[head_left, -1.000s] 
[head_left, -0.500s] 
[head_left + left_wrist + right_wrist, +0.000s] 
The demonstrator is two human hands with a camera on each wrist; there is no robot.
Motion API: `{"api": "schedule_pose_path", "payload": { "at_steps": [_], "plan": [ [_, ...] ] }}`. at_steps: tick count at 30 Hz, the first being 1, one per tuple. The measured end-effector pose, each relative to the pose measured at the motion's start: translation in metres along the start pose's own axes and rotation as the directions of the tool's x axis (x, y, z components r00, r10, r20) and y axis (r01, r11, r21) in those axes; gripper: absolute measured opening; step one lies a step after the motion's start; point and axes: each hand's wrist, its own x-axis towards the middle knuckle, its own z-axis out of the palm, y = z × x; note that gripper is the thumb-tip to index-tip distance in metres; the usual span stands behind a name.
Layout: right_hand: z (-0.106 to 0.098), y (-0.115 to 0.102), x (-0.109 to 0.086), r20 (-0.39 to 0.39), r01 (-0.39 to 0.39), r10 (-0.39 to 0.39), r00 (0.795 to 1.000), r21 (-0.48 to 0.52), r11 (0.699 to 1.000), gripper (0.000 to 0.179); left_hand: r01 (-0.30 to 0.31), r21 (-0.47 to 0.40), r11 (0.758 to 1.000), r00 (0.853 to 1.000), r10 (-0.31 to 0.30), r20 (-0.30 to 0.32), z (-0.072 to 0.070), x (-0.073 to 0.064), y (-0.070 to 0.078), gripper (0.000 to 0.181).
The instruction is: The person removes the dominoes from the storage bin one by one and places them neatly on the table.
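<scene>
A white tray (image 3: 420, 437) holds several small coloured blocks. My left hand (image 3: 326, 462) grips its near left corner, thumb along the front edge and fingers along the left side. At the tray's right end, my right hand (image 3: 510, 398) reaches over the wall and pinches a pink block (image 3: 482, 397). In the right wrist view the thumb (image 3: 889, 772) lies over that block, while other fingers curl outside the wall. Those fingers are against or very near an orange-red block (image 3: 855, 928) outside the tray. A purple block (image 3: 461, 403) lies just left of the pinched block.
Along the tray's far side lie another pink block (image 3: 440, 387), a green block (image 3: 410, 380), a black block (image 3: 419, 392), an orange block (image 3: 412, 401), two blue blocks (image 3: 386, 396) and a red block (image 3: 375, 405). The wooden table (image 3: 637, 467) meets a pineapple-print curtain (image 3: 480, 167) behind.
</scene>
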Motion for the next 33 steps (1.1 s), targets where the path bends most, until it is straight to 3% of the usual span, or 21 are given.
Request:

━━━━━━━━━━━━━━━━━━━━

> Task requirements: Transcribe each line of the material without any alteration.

> Solution:
[head_left, -1.000s] 
[head_left, -0.500s] 
[head_left + left_wrist + right_wrist, +0.000s] 
The demonstrator is two human hands with a camera on each wrist; there is no robot.
Motion API: `{"api": "schedule_pose_path", "payload": { "at_steps": [_], "plan": [ [_, ...] ] }}`. at_steps: tick count at 30 Hz, the first being 1, one per tuple. The measured end-effector pose, each relative to the pose measured at the motion's start: translation in metres along the start pose's own axes and rotation as the directions of the tool's x axis (x, y, z components r00, r10, r20) and y axis (r01, r11, r21) in those axes; gripper: absolute measured opening; step one lies a step after the motion's start; point and axes: each hand's wrist, its own x-axis towards the middle knuckle, its own z-axis out of the palm, y = z × x; note that gripper is the thumb-tip to index-tip distance in metres; the usual span stands behind a name.
Layout: right_hand: z (-0.106 to 0.098), y (-0.115 to 0.102), x (-0.109 to 0.086), r20 (-0.39 to 0.39), r01 (-0.39 to 0.39), r10 (-0.39 to 0.39), r00 (0.795 to 1.000), r21 (-0.48 to 0.52), r11 (0.699 to 1.000), gripper (0.000 to 0.179); left_hand: r01 (-0.30 to 0.31), r21 (-0.47 to 0.40), r11 (0.758 to 1.000), r00 (0.853 to 1.000), r10 (-0.31 to 0.30), r20 (-0.30 to 0.32), z (-0.072 to 0.070), x (-0.073 to 0.064), y (-0.070 to 0.078), gripper (0.000 to 0.181).
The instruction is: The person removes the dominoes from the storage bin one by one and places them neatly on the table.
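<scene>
A white tray (image 3: 420, 437) holds several small coloured blocks. My left hand (image 3: 326, 462) grips its near left corner, thumb along the front edge and fingers along the left side. At the tray's right end, my right hand (image 3: 510, 398) reaches over the wall and pinches a pink block (image 3: 482, 397). In the right wrist view the thumb (image 3: 889, 772) lies over that block, while other fingers curl outside the wall. Those fingers are against or very near an orange-red block (image 3: 855, 928) outside the tray. A purple block (image 3: 461, 403) lies just left of the pinched block.
Along the tray's far side lie another pink block (image 3: 440, 387), a green block (image 3: 410, 380), a black block (image 3: 419, 392), an orange block (image 3: 412, 401), two blue blocks (image 3: 386, 396) and a red block (image 3: 375, 405). The wooden table (image 3: 637, 467) meets a pineapple-print curtain (image 3: 480, 167) behind.
</scene>
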Motion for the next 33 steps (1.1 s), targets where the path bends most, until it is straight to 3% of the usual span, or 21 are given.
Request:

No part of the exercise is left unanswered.